Mali : Comment les mercenaires russes du groupe Wagner ont orchestré la mise en scène d’un charnier afin d’accuser l’armée française

C’est une milice secrète, sans foi ni loi, aux ordres de Vladimir Poutine : la société militaire privée Wagner est aujourd’hui déployée sur le front ukrainien en soutien aux soldats de l’armée régulière russe. Mais elle a aussi investi un nouveau terrain de jeu depuis le début de l’année : le Mali. Avec pour mission cette fois de déstabiliser la France dans son ancien pré carré africain. Et, vous allez le découvrir dans cette enquête, tous les moyens sont bons pour atteindre ces objectifs.

En avril 2022, l’armée française est accusée d’être à l’origine d’un charnier à Gossi, au Mali. Ces accusations s’appuient sur une vidéo, publiée sur Twitter. “Gossi est une base militaire qui était occupée par l’armée française, et cette base, après la décision du retrait des forces françaises de Mali, a été rétrocédée à l’armée malienne. Et deux jours après, on disait que l’armée malienne vient à peine de découvrir que les Français avaient laissé un charnier dans ce camp”, explique Séga Diarrah, journaliste et fondateur de Maliactu.net.

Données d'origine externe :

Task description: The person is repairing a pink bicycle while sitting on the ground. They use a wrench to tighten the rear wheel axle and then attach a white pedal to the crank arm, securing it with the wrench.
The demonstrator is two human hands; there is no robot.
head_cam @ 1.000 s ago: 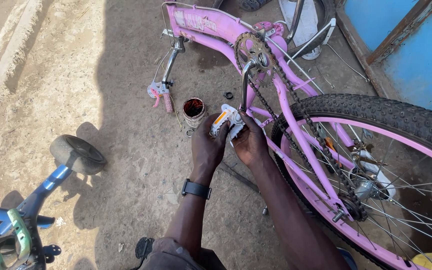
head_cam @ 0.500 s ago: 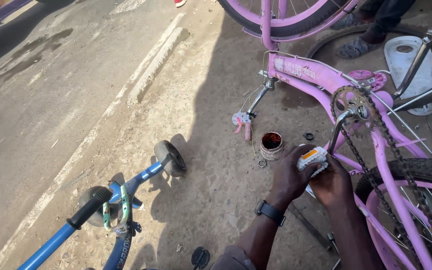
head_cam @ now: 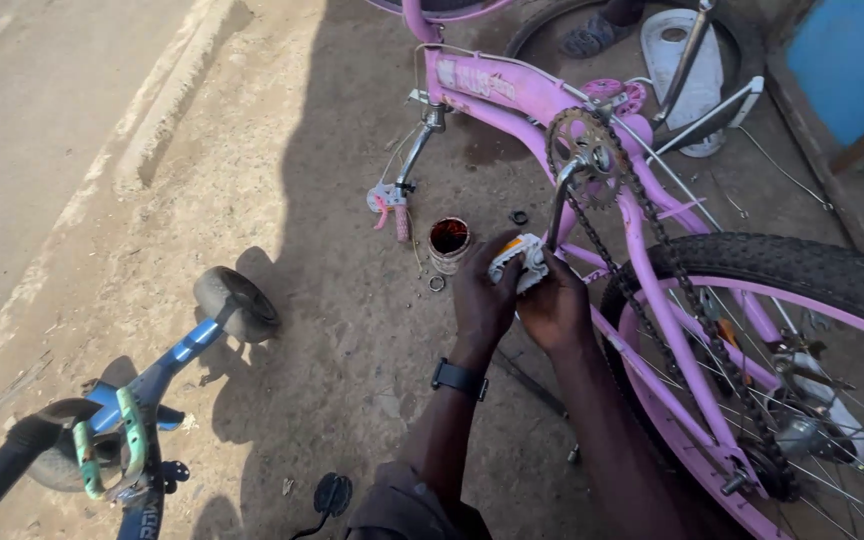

Dans l’émission Complément d’enquête, diffusée sur France 2 ce jeudi 27 octobre à 23h, l’armée française affirme avoir des preuves de la fabrication d’une fake news. Pour le général Pascal Ianni, porte-parole du chef d’état-major des armées, le compte qui lance la rumeur est douteux. 

“Il dit : ‘Une vidéo qui montre des corps sans vie près de la base de Gossi. Pour ceux qui ont des doutes. Mali.’ Derrière ce compte, il n’y a personne, parce qu’en faisant une recherche assez simple sur les réseaux sociaux, on tombe sur un profil qui existe sur le réseau VK, qui est un réseau social russe, et qui fait référence à un compte en Amérique du Sud, avec une photo, et en fait, ce compte n’existe pas”, explique-t-il.

Le général assure même que le charnier a été mis en scène après le départ des forces françaises. Il le prouve grâce à un de leurs drones de surveillance qui a filmé des hommes recouvrant des corps de sable, alors que l’un d’entre-eux filme. “On voit ce mouvement tournant, et c’est exactement ce qu’on voit avec la vue aérienne, puisqu’on voit cette personne qui est en train de filmer les corps.”

Selon le porte-parole, le son trahit également la vidéo. “En fait, ce qu’on entend, c’est des gens qui parlent en bambara. Ça a été traduit, et ce que disent les gens qui parlent, en fait c’est des soldats maliens, ils disent ‘je ne comprends pas pourquoi on nous demande de faire ça’. Et l’autre soldat lui dit ‘c’est pas grave, il faut quand même le faire’.” Pour la première fois, l’armée accuse officiellement un groupe russe. “Ça, plus ces images, plus des renseignements d’origine militaire sur lesquels je ne peux m’étendre parce qu’il y a des problèmes de sécurité opérationnelle, nous permettent d’être à 100 % sûrs que les miliciens de Wagner participent et ont orchestré cette mise en scène.” 

Le groupe Wagner, c’est une armée privée russe fondée par Evgueni Prigojine, un oligarque proche de Poutine. Elle a notamment recruté des hommes pour combattre en tant que soldats en Ukraine. “Les Russes ont une longueur d’avance sur cette guerre de l’information par rapport à la France parce que, tout simplement, ce ne sont pas les mêmes méthodes. Les Russes appliquent certaines méthodes pour eux parce que la fin justifie tous les moyens. Je veux parler des fake news, par exemple”, ajoute Séga Diarrah.